A 100-year-old tree stands in a Miami yard. Is it the ‘granddady of all Florida mangoes?”

My obsession started like so many obsessions do, with a question so sticky, so delicious, it was impossible to ignore: Is the tree that gave rise to the entire mango industry in the western hemisphere still alive more than 110 years later in a Coconut Grove yard? This wouldn’t be just any mango tree; this tree is the first of its kind, “the granddaddy of all Florida mangoes,” as one person later told me. It was the result of the first time anyone in America had successfully crossed two species of unremarkable mangoes and luckily — improbably, revolutionarily — created a mango that made people swoon.
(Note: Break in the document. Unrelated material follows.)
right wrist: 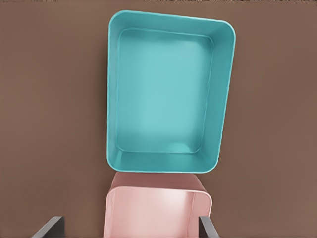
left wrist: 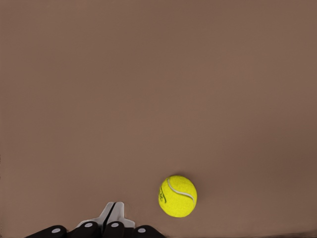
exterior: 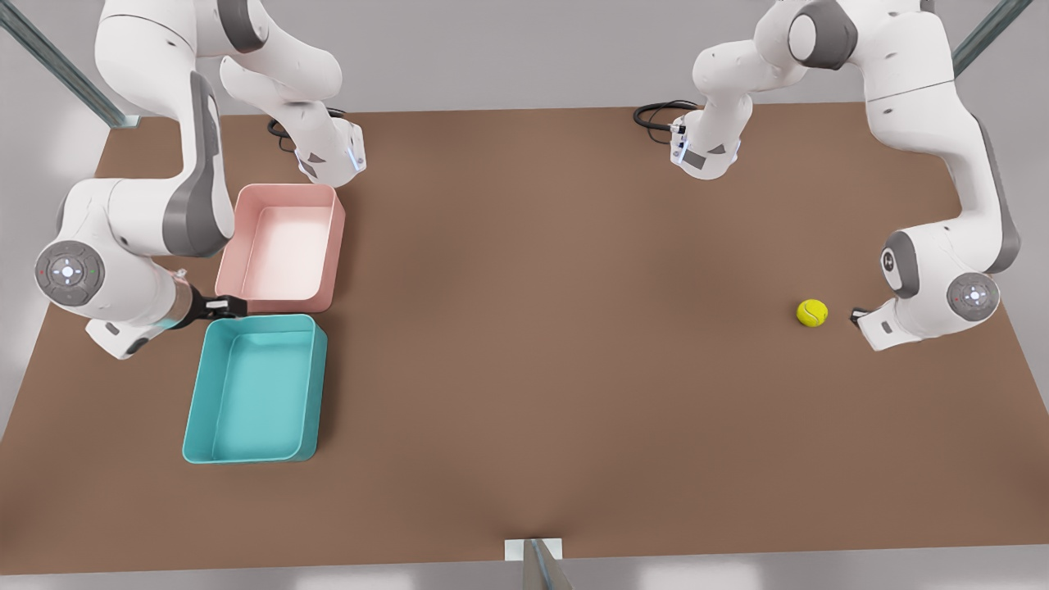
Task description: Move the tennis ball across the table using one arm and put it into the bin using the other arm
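Yellow-green tennis ball (exterior: 812,312) rests on the bench (exterior: 533,328), just beside the left jaws (exterior: 857,315), which are closed together and empty. The right jaws (exterior: 229,307), spread wide and empty, hang at 12 o'clock of the teal bin (exterior: 254,389).

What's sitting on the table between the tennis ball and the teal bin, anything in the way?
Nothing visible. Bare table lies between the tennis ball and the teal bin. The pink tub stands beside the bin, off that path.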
It was the first to ripen to a rosy blush, with a tropical piney scent. It was the first mango you could bite into without getting a mouthful of mango dental floss, and it was hearty enough to be shipped commercially all over the world. Yet it was so perfectly adapted to our ground, temperature and weather that many South Floridians unknowingly have grown up with this mango in our backyards. It was a mango so good that 100 years ago, Florida horticulturalists — looking for a new fruit to grow here — would make this mango their ambassador to the world. Spicy, flashy, easy to fall in love with at first sight (or first bite): You might call it the most Miami mango ever. And all of it came from a single tree.